Вот он бушует в образе царя Бориса: вживаясь в него так, что в зал бьёт актёрское электричество – нет! электричество самой жизни – раскалённой, переполненной энергией.
В. Коршунову шли роли сильные, мужественные, закрученные трагическими изломами; глобальная школа Малого театра стояла за ним: трепещущим живо, показывающим, как страдает человек на ледяном онтологическом ветру бытия…
Стриндберг – не частый гость на российской сцене: и вот – Коршунов раскрывает историческую роль Густава Васы: снова: в фокус собирается трагедия, гудит она нервными проводами, по ним, историческим - словно текут идеи о вечности власти и её коллизий, о суммах сумм человеческого, сложного материала.
…разумеется, Островский: «Таланты и поклонники», например, Великатов, соединяющий и деликатность и манию величия, у Островского всегда говорящие фамилии.
Коршунов играл Петра – в постановке по Ф. Горенштейну, он играл его: с котоватостью в лице, вечную и неутомимую ходячую версту, играл столь живо, будто веков не было.
Смерти не было.
Искусство отменяет смерть.
Иллюзия, конечно: но насколько прошлое связано с будущим в единый, пульсирующий напряжённо пласт, становится очевидным, когда сталкиваешься с классическим драматургическим репертуаром, так мощно представленном на сцене.
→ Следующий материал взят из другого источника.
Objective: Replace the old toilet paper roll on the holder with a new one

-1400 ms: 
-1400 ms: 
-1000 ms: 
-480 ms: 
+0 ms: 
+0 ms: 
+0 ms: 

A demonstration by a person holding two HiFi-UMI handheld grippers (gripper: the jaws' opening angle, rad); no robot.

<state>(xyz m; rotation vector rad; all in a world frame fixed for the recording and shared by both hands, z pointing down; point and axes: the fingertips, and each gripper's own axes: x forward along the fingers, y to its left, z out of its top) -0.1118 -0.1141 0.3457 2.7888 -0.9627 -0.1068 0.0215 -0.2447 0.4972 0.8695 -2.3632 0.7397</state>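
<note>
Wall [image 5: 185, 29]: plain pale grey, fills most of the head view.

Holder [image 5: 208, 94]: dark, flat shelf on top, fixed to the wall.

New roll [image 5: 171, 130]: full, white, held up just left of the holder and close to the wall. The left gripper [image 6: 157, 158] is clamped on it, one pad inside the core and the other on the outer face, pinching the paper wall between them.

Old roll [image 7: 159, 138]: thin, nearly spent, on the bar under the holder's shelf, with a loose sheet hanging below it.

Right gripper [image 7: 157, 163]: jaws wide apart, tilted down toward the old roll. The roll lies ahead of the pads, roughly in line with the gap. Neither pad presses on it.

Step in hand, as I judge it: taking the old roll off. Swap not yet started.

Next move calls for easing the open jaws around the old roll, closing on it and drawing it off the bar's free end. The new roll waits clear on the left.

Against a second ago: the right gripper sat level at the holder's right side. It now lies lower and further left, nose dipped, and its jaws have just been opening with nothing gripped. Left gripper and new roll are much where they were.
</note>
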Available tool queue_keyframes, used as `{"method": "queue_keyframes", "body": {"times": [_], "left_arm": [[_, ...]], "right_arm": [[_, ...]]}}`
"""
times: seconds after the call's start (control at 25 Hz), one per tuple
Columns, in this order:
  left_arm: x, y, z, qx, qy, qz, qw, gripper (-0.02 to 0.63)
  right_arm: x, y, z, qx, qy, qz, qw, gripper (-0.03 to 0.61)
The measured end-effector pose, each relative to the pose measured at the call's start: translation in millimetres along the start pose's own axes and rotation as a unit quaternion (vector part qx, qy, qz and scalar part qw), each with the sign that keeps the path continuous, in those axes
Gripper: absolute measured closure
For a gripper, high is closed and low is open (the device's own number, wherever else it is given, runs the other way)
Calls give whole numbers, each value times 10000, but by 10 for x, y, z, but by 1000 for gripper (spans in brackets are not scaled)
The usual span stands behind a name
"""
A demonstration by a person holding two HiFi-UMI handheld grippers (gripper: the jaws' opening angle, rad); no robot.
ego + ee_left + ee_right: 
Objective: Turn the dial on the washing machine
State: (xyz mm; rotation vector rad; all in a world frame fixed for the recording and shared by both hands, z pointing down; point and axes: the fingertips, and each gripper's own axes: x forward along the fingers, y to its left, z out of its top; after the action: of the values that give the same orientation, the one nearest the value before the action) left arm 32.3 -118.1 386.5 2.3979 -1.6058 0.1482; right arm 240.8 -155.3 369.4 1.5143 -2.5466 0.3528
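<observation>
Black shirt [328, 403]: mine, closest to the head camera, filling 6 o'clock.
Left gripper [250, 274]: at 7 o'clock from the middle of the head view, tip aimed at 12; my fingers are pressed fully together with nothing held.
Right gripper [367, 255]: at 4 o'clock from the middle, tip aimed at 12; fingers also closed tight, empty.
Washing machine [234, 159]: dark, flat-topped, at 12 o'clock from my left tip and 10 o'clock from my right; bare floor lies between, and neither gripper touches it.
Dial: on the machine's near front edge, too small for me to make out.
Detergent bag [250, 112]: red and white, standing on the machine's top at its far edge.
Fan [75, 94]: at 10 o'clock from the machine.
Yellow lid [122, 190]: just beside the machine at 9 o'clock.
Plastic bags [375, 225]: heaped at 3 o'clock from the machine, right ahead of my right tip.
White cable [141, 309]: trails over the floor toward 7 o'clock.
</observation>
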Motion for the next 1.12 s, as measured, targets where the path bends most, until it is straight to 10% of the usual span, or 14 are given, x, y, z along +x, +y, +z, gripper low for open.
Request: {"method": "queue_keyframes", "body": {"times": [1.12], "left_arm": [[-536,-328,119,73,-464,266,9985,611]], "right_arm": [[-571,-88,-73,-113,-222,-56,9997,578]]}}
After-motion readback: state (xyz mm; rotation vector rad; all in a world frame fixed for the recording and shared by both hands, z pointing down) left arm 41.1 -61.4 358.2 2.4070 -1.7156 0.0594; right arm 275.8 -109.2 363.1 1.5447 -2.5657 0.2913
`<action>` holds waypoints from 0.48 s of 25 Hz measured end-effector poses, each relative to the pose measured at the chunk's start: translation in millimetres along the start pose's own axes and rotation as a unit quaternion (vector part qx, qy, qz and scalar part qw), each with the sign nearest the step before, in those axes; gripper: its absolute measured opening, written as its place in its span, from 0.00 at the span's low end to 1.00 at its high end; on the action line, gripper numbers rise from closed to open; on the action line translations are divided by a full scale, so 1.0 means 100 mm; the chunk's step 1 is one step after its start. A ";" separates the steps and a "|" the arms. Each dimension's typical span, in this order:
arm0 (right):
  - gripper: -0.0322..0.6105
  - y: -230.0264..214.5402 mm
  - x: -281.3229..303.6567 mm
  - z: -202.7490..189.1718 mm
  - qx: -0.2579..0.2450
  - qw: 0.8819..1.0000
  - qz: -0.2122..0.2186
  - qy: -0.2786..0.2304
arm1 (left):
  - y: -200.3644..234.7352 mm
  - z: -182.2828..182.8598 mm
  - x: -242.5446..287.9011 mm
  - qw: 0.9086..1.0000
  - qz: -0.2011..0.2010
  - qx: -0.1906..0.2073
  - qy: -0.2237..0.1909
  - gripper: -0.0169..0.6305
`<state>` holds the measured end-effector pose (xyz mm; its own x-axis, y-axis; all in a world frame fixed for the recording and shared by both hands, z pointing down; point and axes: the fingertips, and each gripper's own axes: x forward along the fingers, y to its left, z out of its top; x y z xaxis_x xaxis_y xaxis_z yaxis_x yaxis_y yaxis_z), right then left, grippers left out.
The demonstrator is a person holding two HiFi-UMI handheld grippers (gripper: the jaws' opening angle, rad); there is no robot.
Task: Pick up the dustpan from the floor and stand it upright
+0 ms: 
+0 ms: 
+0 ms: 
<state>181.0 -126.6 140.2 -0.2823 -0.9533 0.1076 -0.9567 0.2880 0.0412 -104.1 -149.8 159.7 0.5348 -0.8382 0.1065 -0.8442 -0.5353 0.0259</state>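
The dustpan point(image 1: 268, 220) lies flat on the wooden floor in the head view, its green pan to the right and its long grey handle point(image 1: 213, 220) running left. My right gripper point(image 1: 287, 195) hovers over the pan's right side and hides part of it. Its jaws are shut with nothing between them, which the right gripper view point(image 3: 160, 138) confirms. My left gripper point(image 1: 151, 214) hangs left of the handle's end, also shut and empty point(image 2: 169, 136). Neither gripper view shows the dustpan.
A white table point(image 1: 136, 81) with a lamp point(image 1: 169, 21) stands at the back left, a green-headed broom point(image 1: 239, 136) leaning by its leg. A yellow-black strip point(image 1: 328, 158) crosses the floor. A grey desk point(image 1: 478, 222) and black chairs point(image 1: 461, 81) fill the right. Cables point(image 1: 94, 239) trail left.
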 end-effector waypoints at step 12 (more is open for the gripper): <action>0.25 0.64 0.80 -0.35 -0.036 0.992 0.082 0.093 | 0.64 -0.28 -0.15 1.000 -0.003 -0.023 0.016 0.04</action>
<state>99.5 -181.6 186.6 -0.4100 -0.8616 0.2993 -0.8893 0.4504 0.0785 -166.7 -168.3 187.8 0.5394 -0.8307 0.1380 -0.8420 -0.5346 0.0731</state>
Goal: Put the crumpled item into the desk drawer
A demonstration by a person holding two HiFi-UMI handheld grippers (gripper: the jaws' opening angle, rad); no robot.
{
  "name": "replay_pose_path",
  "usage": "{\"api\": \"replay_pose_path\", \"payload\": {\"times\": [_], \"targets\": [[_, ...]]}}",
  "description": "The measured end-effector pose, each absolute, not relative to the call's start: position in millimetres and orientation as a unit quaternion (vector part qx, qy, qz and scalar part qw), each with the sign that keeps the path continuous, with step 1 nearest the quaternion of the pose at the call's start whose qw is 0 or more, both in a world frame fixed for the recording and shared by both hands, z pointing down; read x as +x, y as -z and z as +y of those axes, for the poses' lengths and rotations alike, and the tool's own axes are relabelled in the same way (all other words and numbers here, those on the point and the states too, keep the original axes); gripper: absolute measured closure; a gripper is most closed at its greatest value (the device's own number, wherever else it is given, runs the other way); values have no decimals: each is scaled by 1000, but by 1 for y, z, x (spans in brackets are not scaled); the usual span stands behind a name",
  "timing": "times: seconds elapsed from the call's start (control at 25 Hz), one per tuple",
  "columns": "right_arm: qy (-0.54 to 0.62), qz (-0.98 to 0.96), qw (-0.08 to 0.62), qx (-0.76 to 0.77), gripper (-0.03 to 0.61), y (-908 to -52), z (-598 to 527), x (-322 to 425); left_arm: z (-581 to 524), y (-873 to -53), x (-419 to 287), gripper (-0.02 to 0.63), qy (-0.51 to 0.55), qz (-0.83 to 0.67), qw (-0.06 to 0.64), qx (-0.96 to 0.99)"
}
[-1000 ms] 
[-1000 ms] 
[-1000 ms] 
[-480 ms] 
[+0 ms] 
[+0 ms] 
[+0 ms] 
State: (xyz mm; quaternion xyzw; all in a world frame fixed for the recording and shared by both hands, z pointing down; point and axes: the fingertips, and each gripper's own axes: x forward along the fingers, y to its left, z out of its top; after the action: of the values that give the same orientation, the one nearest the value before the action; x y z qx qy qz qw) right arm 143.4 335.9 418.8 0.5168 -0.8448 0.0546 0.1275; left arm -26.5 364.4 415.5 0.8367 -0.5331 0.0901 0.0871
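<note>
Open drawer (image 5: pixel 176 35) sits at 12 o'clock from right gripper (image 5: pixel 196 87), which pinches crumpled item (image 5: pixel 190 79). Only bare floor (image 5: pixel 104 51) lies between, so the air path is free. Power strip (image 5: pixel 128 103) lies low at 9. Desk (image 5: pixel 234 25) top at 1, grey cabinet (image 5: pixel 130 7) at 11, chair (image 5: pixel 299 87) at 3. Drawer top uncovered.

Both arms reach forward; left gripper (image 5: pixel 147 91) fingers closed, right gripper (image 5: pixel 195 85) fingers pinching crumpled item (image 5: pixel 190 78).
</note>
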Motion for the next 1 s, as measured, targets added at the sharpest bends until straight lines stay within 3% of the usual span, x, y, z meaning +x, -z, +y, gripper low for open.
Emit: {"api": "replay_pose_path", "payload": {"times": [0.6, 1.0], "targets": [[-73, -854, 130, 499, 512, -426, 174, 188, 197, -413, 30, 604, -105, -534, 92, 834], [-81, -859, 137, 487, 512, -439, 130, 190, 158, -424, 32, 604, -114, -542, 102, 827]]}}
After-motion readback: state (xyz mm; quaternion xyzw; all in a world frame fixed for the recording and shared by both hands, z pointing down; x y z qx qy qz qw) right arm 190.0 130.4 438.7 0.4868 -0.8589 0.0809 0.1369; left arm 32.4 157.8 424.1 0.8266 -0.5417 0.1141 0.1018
Молчалин Коршунова был…в себе, и, конечно – себе на уме; и сколь деятелен был пашущий по-современному патриархальную реальность Лопахин!
Работы завораживали.
Чёткий и жёсткий рисунок роли делался виртуозно: как прописывались все нюансы характеров – своеобразных, с чёткой штриховкой силы и проигрыша, удачи и страха смерти: со всем великолепным человеческим ворохом: который и остаётся, сверкая и переливаясь.